The rise of the internet provided a new space for independent voices. With the launch of the government’s Multimedia Super Corridor, envisioned as Asia’s answer to Silicon Valley, the government pledged not to censor the internet. Seizing the opportunity, independent online news sources began to report critically on topics the mainstream media largely avoided. Zunar received a column on the Malaysiakini news website. His cartoons questioning judicial independence, corruption and censorship found an eager audience.
The internet has become a vital space for Zunar to share his work, yet this, too, is under threat. In March, The Malaysian Insider closed a month after the state media regulator blocked it for reporting the ongoing 1MDB scandal.
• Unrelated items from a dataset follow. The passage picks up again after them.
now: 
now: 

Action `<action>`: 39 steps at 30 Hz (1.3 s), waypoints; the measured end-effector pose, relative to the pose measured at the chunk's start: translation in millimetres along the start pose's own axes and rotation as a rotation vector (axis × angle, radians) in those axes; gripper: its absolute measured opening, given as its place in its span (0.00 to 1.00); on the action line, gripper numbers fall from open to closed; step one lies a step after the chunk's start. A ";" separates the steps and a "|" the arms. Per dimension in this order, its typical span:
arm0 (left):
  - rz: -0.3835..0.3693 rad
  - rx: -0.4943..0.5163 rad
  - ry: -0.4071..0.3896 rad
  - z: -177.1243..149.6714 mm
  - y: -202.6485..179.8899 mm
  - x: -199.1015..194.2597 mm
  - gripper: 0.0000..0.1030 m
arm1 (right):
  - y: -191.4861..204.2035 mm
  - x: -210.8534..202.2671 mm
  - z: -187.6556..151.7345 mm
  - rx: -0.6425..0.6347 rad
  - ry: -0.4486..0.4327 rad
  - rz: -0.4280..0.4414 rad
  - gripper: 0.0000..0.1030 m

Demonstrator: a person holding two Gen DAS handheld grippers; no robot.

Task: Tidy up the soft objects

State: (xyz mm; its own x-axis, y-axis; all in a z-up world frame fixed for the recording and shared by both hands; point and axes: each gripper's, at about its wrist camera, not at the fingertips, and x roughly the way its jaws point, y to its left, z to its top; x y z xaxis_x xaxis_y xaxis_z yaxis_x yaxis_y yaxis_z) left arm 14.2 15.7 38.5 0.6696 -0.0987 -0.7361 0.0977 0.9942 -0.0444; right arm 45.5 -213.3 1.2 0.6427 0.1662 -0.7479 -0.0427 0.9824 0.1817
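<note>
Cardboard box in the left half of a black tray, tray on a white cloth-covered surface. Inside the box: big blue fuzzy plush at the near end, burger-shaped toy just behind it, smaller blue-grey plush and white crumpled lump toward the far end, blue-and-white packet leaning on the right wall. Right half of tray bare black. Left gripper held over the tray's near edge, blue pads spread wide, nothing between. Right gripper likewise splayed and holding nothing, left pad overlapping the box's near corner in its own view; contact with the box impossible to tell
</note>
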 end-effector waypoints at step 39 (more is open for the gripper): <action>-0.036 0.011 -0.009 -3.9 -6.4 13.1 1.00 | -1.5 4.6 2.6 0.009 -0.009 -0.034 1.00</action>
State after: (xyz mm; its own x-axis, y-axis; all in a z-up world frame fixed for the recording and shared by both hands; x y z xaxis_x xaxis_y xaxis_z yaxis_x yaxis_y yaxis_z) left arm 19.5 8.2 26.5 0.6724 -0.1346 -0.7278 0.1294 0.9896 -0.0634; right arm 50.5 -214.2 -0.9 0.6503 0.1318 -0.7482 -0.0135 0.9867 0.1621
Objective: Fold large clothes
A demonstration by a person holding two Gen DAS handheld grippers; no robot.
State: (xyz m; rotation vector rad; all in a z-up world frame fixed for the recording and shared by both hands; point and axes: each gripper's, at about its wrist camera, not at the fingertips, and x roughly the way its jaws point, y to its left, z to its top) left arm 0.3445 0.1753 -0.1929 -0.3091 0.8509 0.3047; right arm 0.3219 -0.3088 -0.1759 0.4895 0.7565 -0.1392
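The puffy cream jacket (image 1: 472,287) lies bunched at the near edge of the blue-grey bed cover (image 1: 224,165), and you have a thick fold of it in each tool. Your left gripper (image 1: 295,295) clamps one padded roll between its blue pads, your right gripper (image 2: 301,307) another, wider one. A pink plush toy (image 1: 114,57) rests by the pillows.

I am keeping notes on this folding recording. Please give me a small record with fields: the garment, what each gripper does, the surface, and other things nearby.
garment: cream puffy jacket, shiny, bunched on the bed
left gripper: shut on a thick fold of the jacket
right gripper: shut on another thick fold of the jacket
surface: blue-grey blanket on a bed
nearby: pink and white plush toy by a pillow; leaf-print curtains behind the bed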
UK-based Sarawak Report also was blocked after publishing articles on the topic.
Steven Gan, editor-in-chief of Malaysiakini, worries that the proposed strengthening of the Communication and Multimedia Act to be debated in October could adversely affect his news site, which is already struggling with lawsuits and office raids. Malaysiakini and peers would be required to put in a “deposit,” which the government can draw from. “They don’t have to prove anything or take it to court. That will be painful for us,” Gan says.
Social media censorship, too, is a concern, says Zunar. “In Malaysia, Twitter and Facebook are not social media anymore, they’re an alternative media” says the cartoonist, who fears talk of legislation that would target those who share or like his social media posts.
“The past pledges not to censor the internet are long gone,” says Shawn Crispin, Senior Southeast Asia Representative of the Committee to Protect Journalists. “They see this space as a central threat to the prime minister and UMNO more broadly.”
Zunar’s next court appearance is in September. In the meantime, he’s been busy producing a new cartoon book and traveling abroad to raise awareness of his case and the state of freedom of expression in Malaysia.
“Do I fear? Yes, we are human,” he says. “But responsibility is bigger than fear. “In my lifetime maybe I don’t see the change I want to see, but for future generations this is really important.”